When two halves don't make a whole
A Christian Science perspective on daily life
By Ginny Luedeman
It was going to be the perfect visit. My girlfriend and I curled up on either end of our living room sofa, each with a cup of tea, in anticipation of some needed girl talk.
We'd both recently come through some difficult times. Intuitively we knew that the thread of love we felt for each other was perfect for mending some of our ragged edges.
As we started talking, I was taken aback by a flood of tears, regrets, and fear of the future, which poured out of my dear friend. She always seemed so positive on the outside, but just under the surface, she was suffering, and I hadn't realized it.
Our cozy visit turned into some soul-searching prayer time.
Her recently dissolved marriage had been a mess. She said she'd never felt loved. He'd been unfaithful. She was lonely and fearful that she would never meet anyone she could trust or who would love her. Nothing she had imagined her life would be had come true. She was full of despair and sadness.
Both my friend and I study a book that is based on the Bible, "Science and Health with Key to the Scriptures," by Mary Baker Eddy, a woman who also had to deal with challenging relationships. Healing of relationship problems is covered in her writings, and there's an entire chapter devoted to marriage.
I've used the ideas in this book when relationships have not been fulfilling, and I've found many practical healing ideas. My friend has also used the ideas in this book to solve many problems. So it was natural that our thoughts took a turn from the problems she was facing to some spiritual solutions.
"Science and Health" explains one of the accounts of creation in the Bible in a wonderfully practical way. The first chapter of Genesis states: "male and female created he them." I used to think that the "male and female" in this account of creation were two different individuals. But now I see the idea as how we are each created spiritually complete. We each express both male and female qualities. In this higher idea, we find an unlimited spiritual identity, not a fragmented nature trapped within the limits of gender.

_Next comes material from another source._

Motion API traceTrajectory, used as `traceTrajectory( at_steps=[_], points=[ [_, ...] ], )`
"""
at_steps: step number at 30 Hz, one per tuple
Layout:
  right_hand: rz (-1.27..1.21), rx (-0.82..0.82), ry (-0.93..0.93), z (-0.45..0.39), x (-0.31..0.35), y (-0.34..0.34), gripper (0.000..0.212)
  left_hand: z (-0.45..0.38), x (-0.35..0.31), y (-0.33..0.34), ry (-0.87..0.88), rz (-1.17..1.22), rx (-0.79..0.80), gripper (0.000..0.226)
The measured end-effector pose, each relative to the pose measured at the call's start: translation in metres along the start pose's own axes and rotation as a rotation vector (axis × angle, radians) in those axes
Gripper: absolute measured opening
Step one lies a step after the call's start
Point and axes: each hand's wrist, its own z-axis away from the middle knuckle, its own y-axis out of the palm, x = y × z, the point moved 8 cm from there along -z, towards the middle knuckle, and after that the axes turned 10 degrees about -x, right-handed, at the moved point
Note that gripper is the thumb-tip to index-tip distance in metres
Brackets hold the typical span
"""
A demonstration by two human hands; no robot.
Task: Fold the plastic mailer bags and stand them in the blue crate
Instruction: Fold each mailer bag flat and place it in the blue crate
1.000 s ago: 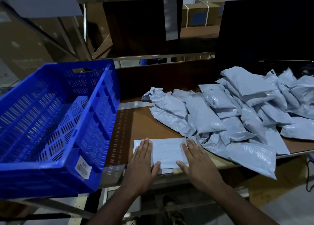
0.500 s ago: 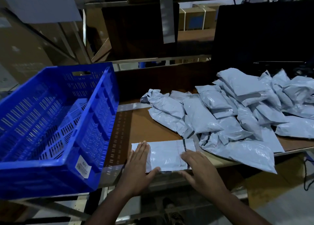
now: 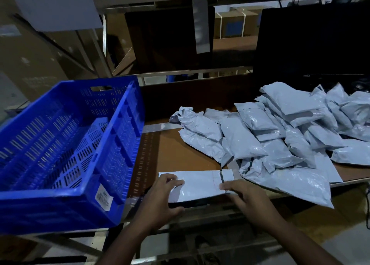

As my friend and I started to think and talk about the qualities of a husband, we saw that protection, love, support, tenderness, and faithfulness are everywhere. They're available for each of us to express. A husband couldn't bring qualities into my friend's life any more than he could bring God into her life. God is already everywhere, so all of God's husbanding qualities are already present.
We concluded that my friend's husband wasn't "out there" waiting to be found. She began to see that all the wonderful qualities of a good husband were actually within reach of her right where she sat. So we started acknowledging those qualities and claiming their presence.
Looking to someone else for completeness can be disappointing. No one person is capable of providing what a spiritual sense of completeness can give. We can actually miss wonderful opportunities to love by outlining just exactly what we "want" in another.
As our list of husband qualities grew, the fear and want melted. Joy replaced sadness as we united our thoughts with the beautiful qualities we were discovering.
Healing was taking place, and peace was the result. Within the year, my friend met a wonderful man, and they were married. She feels deeply grateful for their relationship. But instead of looking at her husband as her "other half," she feels they're both sharing their completeness.
Her spiritualized thinking took form as a wonderful marriage. Whether she had married or remained single, though, wasn't as important as the joy she had found.
That forever spiritual union with God can never be lost, and it will grow more beautiful as more of it is discovered.